1) a buildsystem quirk, which required Qt to be installed before qdoc3 could 
be run to build the documentation;

2) so that the HTML documentation was available to you the moment that you 
unpacked the source tarball.

> For those that don't have full reign over their computers (no package
> manager access, or no admin rights, etc) these issues can be quite
> frustrating. Perhaps we are the minority, but a `batteries included'
> approach benefits everyone.

I'm sorry, but if you can't install packages how did you get a compiler 
installed in the first place? And if you're not allowed to install software, 
are you allowed to install Qt?

> Are their any platform customizations applied when generating the headers?

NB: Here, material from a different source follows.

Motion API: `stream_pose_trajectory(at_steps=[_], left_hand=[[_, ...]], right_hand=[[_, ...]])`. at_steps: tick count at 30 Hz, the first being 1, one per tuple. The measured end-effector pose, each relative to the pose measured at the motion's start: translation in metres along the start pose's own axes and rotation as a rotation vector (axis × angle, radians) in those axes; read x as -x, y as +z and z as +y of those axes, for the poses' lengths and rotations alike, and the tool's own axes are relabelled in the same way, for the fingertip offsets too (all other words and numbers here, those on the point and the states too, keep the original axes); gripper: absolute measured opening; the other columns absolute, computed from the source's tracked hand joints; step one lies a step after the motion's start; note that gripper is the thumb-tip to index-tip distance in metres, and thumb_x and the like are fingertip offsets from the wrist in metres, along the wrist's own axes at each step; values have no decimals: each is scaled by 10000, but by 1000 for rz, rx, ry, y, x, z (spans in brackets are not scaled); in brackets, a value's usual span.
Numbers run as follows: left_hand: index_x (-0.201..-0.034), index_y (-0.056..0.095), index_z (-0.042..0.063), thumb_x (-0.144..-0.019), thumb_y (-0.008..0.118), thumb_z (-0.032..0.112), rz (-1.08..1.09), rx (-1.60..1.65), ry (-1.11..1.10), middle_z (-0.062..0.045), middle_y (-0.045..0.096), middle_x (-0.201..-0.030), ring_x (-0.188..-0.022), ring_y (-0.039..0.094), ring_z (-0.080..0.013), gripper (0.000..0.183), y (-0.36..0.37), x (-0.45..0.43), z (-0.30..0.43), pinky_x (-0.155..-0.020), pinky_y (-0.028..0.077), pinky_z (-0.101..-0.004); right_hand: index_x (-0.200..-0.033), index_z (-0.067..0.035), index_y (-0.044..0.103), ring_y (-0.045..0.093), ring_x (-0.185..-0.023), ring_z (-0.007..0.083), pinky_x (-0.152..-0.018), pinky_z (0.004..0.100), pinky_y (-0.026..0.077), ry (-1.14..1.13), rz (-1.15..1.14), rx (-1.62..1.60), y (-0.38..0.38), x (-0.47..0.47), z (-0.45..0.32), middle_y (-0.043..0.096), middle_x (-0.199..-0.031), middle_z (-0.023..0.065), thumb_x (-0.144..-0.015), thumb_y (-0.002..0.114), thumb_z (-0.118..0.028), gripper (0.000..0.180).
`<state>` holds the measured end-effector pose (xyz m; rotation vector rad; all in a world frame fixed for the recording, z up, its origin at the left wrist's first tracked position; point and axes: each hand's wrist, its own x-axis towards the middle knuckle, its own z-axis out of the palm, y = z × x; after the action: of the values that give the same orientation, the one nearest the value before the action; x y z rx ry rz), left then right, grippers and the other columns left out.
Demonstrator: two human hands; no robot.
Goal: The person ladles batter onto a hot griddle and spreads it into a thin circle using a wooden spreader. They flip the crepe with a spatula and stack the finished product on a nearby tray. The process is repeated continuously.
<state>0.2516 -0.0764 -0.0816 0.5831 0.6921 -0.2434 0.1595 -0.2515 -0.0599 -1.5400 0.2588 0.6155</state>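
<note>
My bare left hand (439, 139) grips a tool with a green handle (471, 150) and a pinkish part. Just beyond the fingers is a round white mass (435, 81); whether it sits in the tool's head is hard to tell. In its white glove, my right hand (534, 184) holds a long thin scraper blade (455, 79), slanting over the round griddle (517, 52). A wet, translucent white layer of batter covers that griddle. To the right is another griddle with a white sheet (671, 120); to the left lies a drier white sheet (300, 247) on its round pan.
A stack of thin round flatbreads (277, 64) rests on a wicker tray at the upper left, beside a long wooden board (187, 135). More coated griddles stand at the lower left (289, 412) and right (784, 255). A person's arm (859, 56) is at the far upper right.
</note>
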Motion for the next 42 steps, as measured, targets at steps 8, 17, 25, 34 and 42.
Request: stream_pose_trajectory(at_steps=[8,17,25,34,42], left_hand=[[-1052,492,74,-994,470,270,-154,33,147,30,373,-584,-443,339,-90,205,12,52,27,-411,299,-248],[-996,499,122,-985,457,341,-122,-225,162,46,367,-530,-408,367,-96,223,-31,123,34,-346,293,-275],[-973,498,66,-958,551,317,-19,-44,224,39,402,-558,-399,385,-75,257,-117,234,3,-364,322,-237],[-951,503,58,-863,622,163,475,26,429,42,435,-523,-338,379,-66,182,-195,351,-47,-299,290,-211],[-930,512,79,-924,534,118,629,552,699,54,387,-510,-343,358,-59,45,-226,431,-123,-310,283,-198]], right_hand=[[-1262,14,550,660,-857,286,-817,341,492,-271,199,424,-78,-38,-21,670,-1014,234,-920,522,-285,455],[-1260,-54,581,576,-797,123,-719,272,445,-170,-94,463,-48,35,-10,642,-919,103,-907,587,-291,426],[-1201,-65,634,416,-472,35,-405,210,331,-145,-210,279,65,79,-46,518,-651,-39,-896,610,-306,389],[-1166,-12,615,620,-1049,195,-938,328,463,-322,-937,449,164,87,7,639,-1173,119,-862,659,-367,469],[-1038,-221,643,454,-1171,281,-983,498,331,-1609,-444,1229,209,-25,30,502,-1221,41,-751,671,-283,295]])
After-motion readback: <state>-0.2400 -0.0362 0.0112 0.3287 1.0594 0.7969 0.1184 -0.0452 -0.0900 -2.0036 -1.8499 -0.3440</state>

No, they are the same on all platforms.

> If not, for us poor souls, it sounds like one ugly solution would be to
> steal the headers from one of the binary releases, and copy them into a
> source release. Not caring about disk space or network traffic issues -
> that might be easier to automate than becoming a perl caretaker on
> several types of platforms.

I don't want to do that. I want the source release to be identical to the Qt 
repository. No modifying of the sources.

That buys you traceability: you can cryptographically verify that the sources 
you got match exactly the repository with no modifications, no new files, no 
deletions. In turn, since the repository is cryptographically secure, you can 
verify that all the changes are proper.

> Is there / could there be a target that just generates the headers and
> creates a new source release package? This would allow folks like us to
> easily create our own tarball on one platform, and use it on others to
> avoid the perl dependency. It won't solve everyone build predicament,
> but it could help and maybe some kind soul could post tarballs for other
> folks.

Maybe the solution, as someone else pointed out, is to have a *binary* tool to 
replace syncqt.

So the build process on Windows would be:

1) run configure.bat
2) configure.bat compiles configure.exe and runs it
3) configure.exe compiles syncqt.exe and runs it
4) configure.exe compiles qmake.exe and runs it

Do you understand how hard it is to make Windows work, an OS without even a 
decent shell script interpreter?

> One last comment: Active State Perl comes with different license terms
> than Qt. Probably not a deal breaker, but it does require legal
> consideration. I am a huge Qt fan, I am sure the other vocal folks on
> this list are as well.
> The take away is: barriers like these - even if they seem quite small -
> will dampen adoption.

Oh... licensing. Now that's something I had not considered...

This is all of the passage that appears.